Ils l’avaient annoncé dès lundi. La situation s’est brusquement tendue ce mardi matin au point de passage transfrontalier de Fos, dans le sud de la Haute-Garonne. Les agriculteurs, qui maintenaient jusqu’alors un barrage filtrant sur le rond-point principal, ont décidé de paralyser l’intégralité du trafic routier. Un tracteur est désormais stationné en travers de la chaussée pour interdire tout accès, obligeant les véhicules à rebrousser chemin.

Cette action marque une rupture avec l’organisation des jours précédents où seules les marchandises étaient visées. Jusqu’à présent, les voitures particulières pouvaient circuler tandis que les camions étaient déviés vers d’autres points de passage frontaliers. Hier, seuls les flux logistiques de la grande distribution internationale étaient concernés.
Les manifestants estiment que les récentes discussions n’ont pas abouti. “Hier ils ont déjà voulu nous intimider avec les centaures. Au final ils nous proposent la même chose aujourd’hui donc nous, on va tout bloquer complètement”, annonce un agriculteur présent sur place. Le climat reste extrêmement tendu entre les exploitants et les représentants de l’État.
Les revendications portent sur la dermatose nodulaire, mais désormais une meilleure rémunération des producteurs et une protection accrue contre la concurrence étrangère jugée déloyale. Les agriculteurs affirment vouloir maintenir la pression tant que des mesures concrètes ne seront pas annoncées par le gouvernement.
“Il est essentiel de défendre notre souveraineté alimentaire”

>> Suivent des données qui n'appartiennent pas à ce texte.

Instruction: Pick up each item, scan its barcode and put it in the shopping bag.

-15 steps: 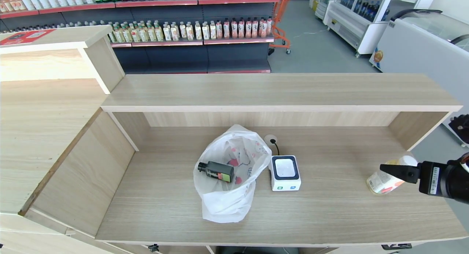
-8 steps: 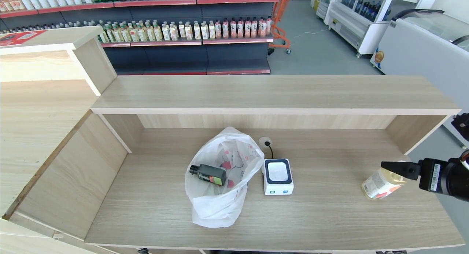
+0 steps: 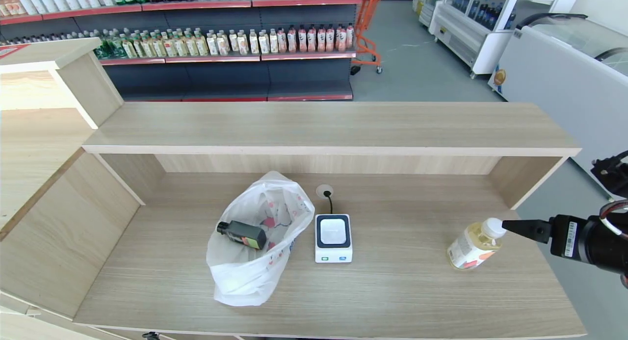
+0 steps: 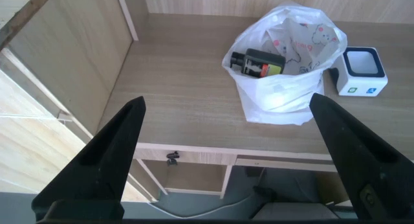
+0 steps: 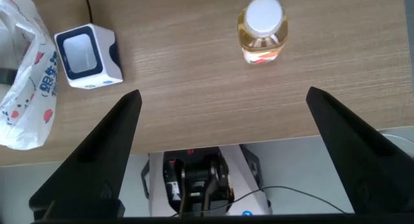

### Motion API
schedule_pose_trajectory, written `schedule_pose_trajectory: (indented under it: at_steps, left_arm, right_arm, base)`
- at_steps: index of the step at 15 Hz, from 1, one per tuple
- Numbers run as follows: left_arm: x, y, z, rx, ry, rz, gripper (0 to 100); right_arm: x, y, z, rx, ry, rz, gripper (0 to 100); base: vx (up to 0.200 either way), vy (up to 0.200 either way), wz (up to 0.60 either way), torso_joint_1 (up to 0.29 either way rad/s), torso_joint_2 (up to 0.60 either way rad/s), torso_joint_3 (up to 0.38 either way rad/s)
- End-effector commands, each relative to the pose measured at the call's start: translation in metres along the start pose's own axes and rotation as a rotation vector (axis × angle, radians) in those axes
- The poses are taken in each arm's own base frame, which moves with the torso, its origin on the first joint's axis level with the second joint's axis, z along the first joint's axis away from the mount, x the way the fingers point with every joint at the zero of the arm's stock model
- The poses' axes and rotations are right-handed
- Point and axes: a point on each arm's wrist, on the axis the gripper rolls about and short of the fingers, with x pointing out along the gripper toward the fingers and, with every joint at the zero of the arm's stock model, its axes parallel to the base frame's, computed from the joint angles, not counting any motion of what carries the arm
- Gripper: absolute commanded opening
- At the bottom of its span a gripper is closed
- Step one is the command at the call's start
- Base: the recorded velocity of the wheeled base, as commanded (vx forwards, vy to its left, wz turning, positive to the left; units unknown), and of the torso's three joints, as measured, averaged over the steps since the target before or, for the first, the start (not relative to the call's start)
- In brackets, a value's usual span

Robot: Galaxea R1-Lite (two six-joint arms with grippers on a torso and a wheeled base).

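**Both jaws wide, nothing held**

The right gripper [image 5: 223,93] has its jaws spread wide and bare. In the head view, its black fingertip lies just beside the white cap of the clear plastic bottle of yellow liquid [image 3: 473,244], which stands at the right of the pale wooden counter [image 3: 392,286]. The left gripper [image 4: 228,100] gapes too, holding nothing. Centre frame is a white square scanner [image 3: 333,237]. Left of it, a white printed shopping bag [image 3: 255,266] holds a dark green-labelled bottle [image 3: 243,233].
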Motion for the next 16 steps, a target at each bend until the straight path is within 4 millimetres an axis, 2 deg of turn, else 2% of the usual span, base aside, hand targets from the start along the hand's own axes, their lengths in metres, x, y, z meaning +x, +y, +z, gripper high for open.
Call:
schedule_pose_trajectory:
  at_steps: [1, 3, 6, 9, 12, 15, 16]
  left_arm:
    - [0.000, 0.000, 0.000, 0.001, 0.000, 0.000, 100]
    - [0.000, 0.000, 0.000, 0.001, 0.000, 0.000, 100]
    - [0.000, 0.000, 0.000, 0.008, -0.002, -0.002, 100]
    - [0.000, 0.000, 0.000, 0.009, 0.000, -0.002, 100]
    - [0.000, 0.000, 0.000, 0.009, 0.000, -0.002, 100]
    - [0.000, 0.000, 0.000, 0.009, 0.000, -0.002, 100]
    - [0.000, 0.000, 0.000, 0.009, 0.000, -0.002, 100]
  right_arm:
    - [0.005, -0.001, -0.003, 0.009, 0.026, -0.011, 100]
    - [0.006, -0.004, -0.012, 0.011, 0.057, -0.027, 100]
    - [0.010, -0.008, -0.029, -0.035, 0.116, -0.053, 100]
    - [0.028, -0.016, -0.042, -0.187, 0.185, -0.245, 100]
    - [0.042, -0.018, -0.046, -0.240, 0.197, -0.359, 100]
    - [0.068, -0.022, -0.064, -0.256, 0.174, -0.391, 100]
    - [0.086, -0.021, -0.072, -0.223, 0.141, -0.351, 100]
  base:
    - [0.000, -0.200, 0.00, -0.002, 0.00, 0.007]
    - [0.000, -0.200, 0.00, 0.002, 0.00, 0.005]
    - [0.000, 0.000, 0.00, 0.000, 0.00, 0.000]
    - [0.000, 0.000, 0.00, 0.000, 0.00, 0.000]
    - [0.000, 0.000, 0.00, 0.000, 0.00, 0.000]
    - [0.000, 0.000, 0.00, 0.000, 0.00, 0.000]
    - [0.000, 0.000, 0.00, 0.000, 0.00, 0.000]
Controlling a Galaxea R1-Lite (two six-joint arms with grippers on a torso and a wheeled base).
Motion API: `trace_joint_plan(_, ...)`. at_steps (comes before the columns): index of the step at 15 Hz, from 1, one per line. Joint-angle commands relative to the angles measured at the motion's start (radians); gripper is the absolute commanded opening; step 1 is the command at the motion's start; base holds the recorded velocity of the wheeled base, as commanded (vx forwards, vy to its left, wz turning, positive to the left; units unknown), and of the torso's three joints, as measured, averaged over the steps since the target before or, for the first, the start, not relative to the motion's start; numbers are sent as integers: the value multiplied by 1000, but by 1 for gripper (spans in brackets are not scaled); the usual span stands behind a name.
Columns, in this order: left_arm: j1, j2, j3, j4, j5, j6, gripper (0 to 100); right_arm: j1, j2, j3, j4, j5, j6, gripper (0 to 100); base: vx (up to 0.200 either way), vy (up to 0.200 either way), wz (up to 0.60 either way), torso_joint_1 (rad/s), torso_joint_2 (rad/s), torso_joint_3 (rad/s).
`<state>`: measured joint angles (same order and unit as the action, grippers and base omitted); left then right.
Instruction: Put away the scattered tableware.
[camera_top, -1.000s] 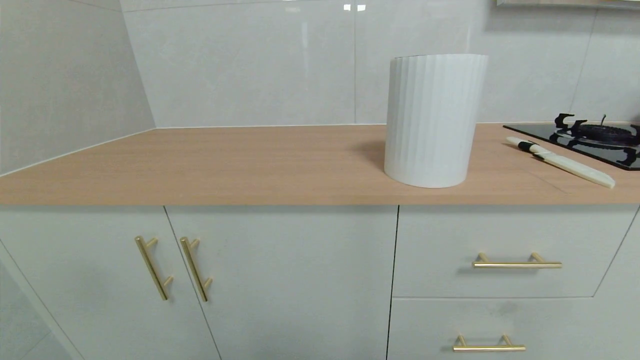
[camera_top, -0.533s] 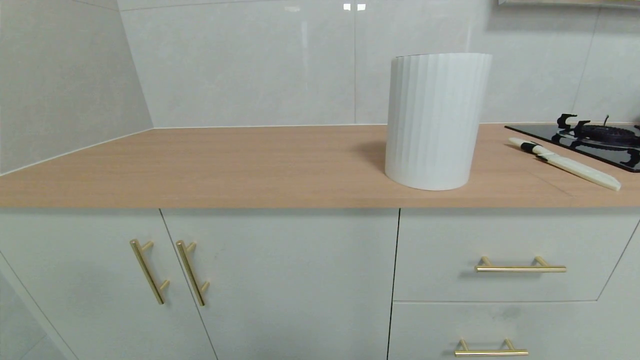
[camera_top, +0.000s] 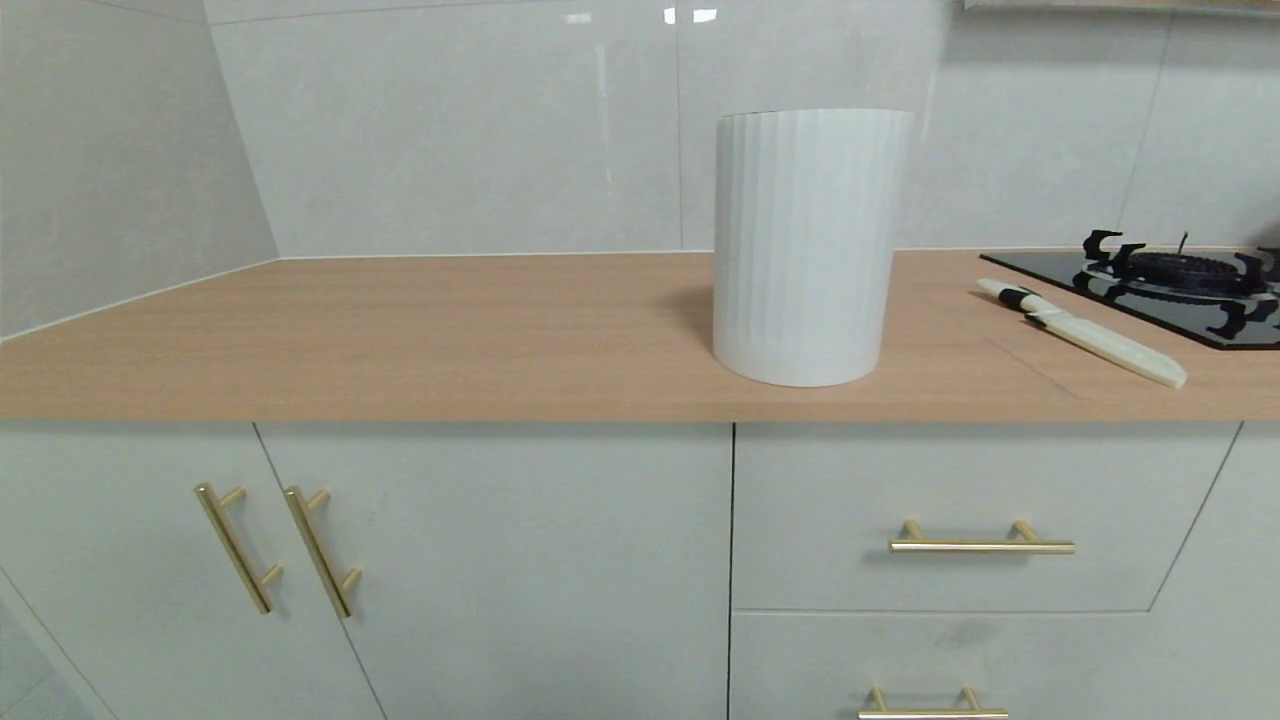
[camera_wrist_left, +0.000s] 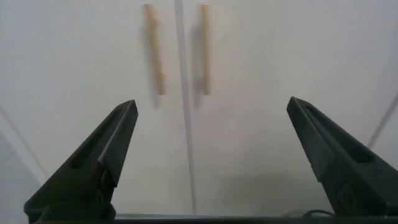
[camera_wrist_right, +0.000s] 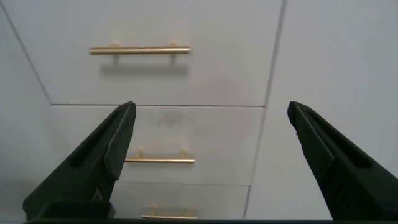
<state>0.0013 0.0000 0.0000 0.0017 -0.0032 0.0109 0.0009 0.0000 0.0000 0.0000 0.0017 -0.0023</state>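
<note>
Left jaws and right jaws spread wide, empty; ribbed holder (camera_top: 800, 250) hides its inside; stove (camera_top: 1190, 275) cut off beside knife (camera_top: 1085, 333).

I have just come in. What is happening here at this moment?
Nothing is being held right now. The left gripper is open in front of the cabinet doors, and the right gripper is open in front of the drawers. On the countertop, a white ribbed container stands upright, and a knife lies apart from it, beside the stove. The knife has not yet been put away.
</note>
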Motion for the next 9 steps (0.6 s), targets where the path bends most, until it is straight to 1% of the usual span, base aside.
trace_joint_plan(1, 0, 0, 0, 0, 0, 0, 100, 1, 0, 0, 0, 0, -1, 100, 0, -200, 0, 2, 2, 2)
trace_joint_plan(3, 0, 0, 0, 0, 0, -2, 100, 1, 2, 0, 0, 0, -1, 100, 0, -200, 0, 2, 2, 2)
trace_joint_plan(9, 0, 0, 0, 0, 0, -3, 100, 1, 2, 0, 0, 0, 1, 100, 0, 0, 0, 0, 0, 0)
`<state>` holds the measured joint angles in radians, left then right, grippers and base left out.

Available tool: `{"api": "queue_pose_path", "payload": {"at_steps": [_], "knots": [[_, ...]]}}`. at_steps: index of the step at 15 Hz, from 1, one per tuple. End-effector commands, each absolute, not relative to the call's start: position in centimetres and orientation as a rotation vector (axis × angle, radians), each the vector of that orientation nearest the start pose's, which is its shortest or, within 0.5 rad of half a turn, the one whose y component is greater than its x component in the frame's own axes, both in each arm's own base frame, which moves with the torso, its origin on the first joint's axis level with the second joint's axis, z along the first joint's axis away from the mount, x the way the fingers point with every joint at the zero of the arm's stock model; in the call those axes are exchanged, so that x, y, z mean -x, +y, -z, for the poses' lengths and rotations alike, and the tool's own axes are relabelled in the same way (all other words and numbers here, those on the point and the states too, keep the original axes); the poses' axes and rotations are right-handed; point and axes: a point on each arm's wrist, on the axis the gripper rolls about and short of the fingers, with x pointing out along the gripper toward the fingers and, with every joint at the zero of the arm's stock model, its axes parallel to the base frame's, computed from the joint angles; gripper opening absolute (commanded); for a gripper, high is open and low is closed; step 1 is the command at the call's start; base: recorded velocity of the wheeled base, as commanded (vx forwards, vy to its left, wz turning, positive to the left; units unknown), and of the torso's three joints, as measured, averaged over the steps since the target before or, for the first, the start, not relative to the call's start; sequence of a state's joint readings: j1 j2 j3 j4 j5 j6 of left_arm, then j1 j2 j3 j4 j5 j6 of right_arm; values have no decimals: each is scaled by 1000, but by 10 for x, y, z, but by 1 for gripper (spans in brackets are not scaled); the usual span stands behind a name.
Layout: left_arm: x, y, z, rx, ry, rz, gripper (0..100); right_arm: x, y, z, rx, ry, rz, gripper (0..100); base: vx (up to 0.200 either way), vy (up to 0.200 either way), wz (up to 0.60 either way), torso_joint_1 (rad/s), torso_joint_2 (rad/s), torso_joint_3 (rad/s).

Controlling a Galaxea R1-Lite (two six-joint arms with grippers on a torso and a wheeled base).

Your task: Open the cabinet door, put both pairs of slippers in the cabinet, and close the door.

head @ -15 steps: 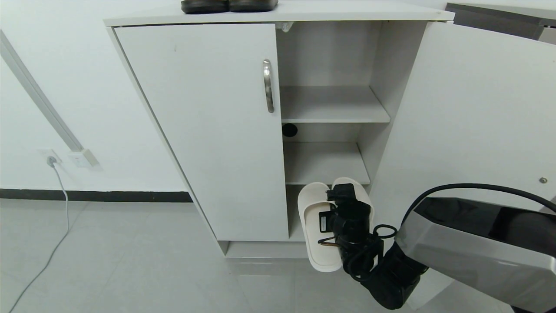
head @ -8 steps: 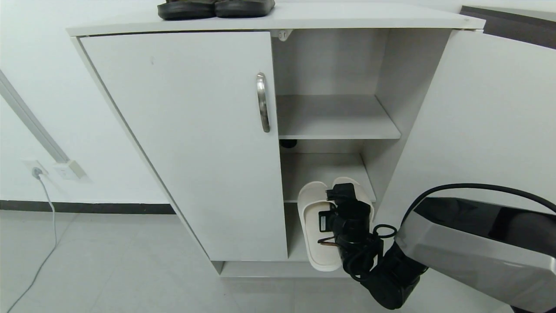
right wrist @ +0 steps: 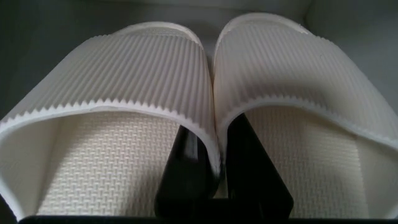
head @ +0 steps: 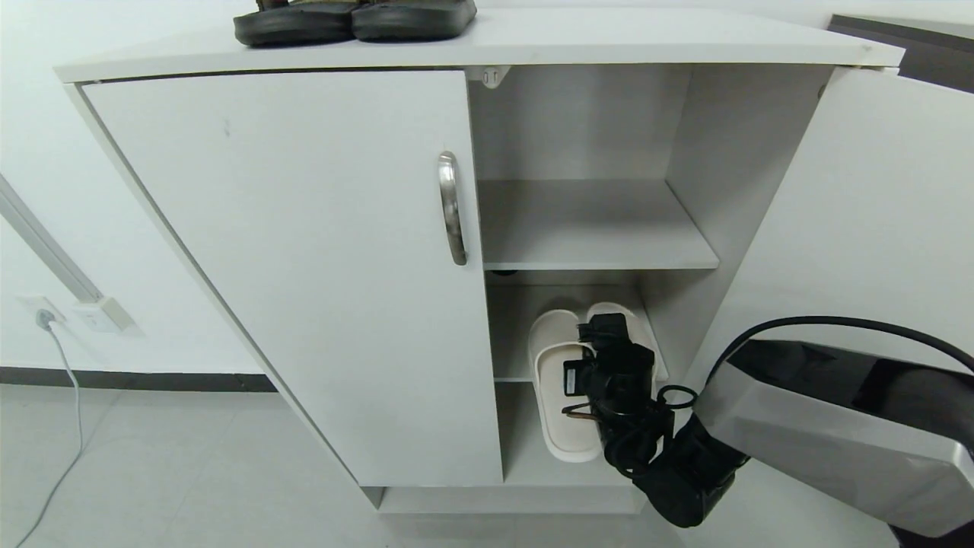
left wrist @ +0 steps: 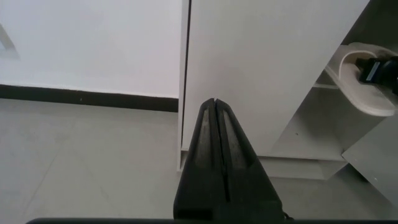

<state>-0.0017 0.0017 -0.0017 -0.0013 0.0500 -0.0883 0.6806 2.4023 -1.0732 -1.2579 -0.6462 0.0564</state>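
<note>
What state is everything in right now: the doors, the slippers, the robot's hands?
left door, shut.
right door, open.
white slippers, pinched together in the right hand at the cabinet opening.
black slippers, lying on top of the cabinet.
right hand, shut on the white slippers.
left hand, shut, holding nothing.

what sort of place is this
Probably an entryway or hallway: a white shoe cabinet stands against a bare wall on a tiled floor, with dark slippers on top and white slippers at its open side.
</note>
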Motion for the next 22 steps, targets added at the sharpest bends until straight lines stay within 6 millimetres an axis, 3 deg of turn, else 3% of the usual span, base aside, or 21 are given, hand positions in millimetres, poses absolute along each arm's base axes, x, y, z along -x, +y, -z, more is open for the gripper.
{"api": "queue_pose_path", "payload": {"at_steps": [1,6,12,17,22], "knots": [[23,1,-76,89,-2,-49,0,-365,260,-33,-12,59,-3,0,0,0,0,0,0,0],[23,1,-76,89,-2,-49,0,-397,266,-30,-16,57,6,0,0,0,0,0,0,0],[23,1,-76,89,-2,-52,0,-429,270,-50,-22,44,18,0,0,0,0,0,0,0],[23,1,-76,89,-2,-55,0,-447,273,-61,-16,26,28,0,0,0,0,0,0,0],[23,1,-76,89,-3,-57,0,-452,275,-52,3,32,20,0,0,0,0,0,0,0]]}}
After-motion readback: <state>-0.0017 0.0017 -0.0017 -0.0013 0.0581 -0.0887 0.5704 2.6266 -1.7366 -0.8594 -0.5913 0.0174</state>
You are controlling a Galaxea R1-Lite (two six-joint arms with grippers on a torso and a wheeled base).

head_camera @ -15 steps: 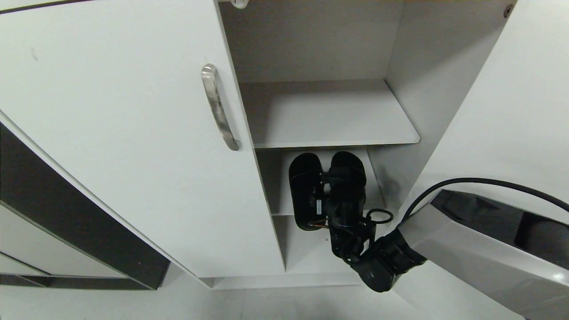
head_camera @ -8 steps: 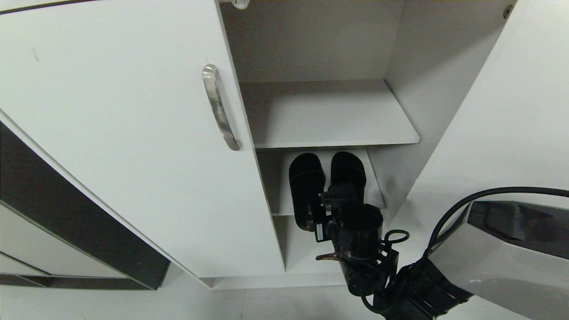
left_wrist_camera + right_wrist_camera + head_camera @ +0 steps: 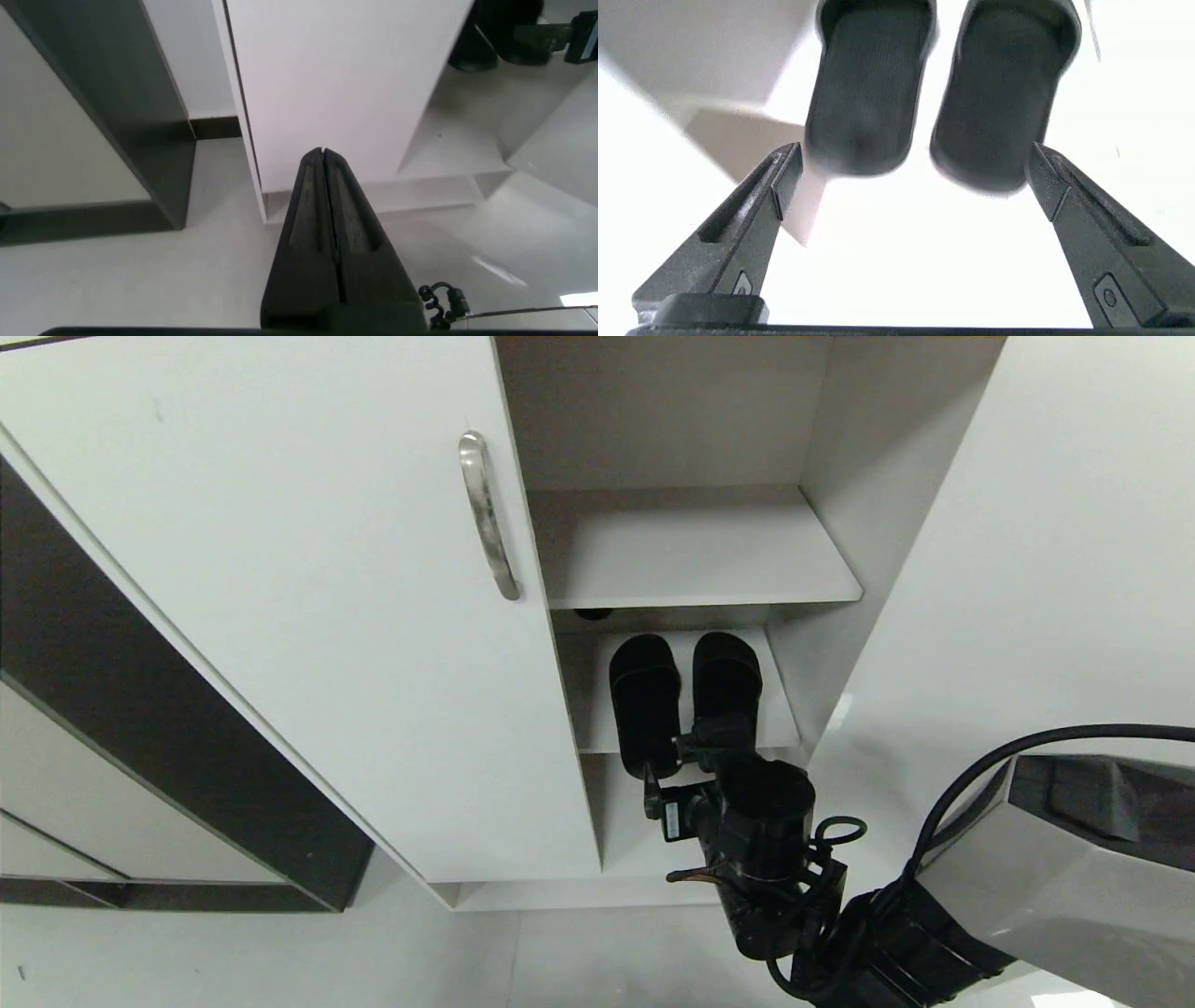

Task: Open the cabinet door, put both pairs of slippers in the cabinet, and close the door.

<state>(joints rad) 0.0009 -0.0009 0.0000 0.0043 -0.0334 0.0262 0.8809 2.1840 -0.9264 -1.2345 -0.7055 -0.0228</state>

Et ils ne sont pas seuls à la frontière. “Cette population de paysans veut se faire entendre car ils ont l’impression de subir un acharnement sur leur profession, pourtant si essentielle. C’est difficile de se faire entendre sans déranger personne. L’idée c’était de faire une action symbolique pour ne pas déranger les usagers de la route mais simplement faire repartir les camions. Il est essentiel de défendre notre souveraineté alimentaire”, insiste Pascal Penetro, le maire de Fos, venu pour leur assurer de son soutien.
Son homologue de la commune de Melles, Alban Dubois, est aussi sur place. “On est en train d’assassiner nos agriculteurs et d’empoisonner la population avec ce libre-échange, assure-t-il. On peut s’inquiéter de la disparition de ce monde agricole. Ce sont les jardiniers de notre territoire qu’on le veuille ou non”. Avant d’ajouter, “soutenir les agriculteurs c’est tout un chacun, acheter mieux aujourd’hui”.
Mais les représentants de la gendarmerie présents sur place ont donné l’ordre de débloquer complètement la circulation.